Malo’s even-keeled delivery seems tailor-made for the film and he pulls it off as though he’s been doing this kind of thing for years, though this was his first stab at hosting. “I guess I’m used to being a ham, there just happened to be cameras around.” Malo said from Austin, Texas, during his band’s current tour.
Havana Time Machine musical director/writer Larry Nager suggested that Malo would make a good host for the documentary and Jarrell concurred. “More than any other band I can think of, The Mavericks just sort of embody this blend of styles, you just can’t put your finger on it,” he said. “They’re not a country band, but they are. They’re not a Latino band, but they sort of are. And they’re not a rock band, but they absolutely do,” he said, laughing.

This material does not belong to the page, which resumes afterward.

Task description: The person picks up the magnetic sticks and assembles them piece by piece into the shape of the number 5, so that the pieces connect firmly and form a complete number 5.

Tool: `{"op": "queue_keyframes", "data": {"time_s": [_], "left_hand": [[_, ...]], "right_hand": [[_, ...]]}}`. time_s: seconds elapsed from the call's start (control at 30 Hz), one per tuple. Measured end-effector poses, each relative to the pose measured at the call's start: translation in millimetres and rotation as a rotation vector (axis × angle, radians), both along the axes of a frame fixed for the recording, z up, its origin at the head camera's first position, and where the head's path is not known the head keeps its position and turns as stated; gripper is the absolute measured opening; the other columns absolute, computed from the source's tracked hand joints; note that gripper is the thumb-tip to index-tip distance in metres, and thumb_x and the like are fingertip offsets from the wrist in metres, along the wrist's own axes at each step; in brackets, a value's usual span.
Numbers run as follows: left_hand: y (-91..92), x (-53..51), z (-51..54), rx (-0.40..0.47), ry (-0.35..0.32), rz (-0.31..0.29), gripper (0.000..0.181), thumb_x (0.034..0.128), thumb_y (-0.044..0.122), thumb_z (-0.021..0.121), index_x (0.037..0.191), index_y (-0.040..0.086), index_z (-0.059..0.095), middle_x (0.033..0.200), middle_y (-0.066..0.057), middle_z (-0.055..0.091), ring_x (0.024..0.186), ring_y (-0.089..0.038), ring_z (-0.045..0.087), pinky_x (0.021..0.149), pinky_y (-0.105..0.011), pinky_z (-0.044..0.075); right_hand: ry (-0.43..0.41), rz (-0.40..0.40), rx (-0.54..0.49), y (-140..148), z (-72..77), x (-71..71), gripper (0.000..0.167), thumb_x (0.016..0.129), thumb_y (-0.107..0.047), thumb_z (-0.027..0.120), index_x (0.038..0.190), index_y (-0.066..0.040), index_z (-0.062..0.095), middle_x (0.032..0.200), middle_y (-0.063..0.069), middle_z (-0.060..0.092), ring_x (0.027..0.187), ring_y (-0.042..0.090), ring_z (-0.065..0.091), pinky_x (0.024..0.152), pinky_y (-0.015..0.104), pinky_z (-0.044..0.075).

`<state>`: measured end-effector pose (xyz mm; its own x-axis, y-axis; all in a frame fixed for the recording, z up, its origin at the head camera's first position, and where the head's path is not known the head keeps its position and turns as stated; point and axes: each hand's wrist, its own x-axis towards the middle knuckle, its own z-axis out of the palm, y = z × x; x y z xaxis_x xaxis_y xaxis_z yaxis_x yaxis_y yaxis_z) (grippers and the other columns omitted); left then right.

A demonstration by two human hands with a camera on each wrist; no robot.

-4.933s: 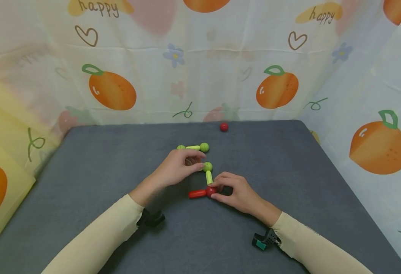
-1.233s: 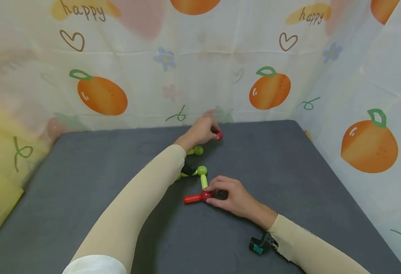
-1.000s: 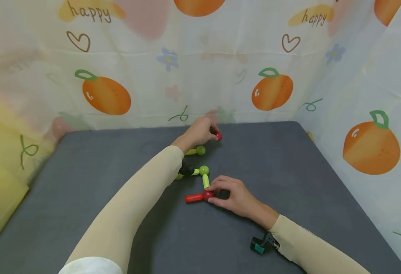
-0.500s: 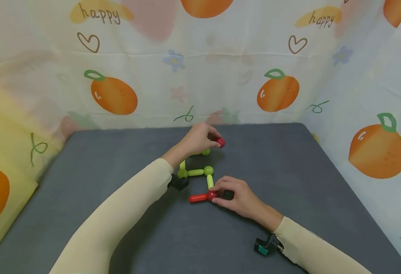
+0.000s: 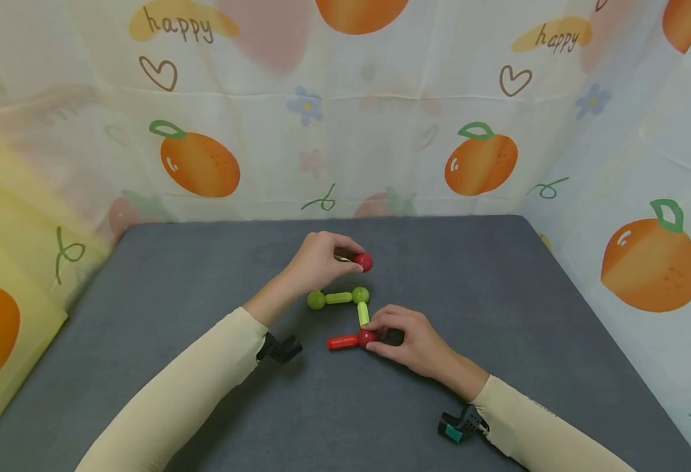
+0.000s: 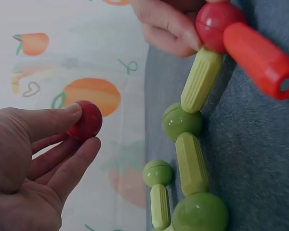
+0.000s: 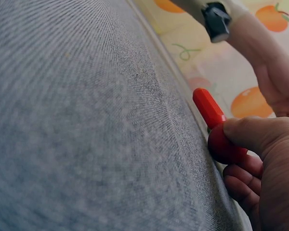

In the documentary, Malo performs Cuban classic “Siboney” with Eliades Ochoa and his band. Ochoa and the song will be familiar to fans of Ry Cooder’s late 1990s-Buena Vista Social Club project. It’s a lovely moment, filmed in a city square surrounded by greenery and with people looking down from balconies. When the crew first attempted to film this segment in another park, they were threatened with arrest, despite having permits. They managed to find an alternate location and capture the performance just before another encounter with police.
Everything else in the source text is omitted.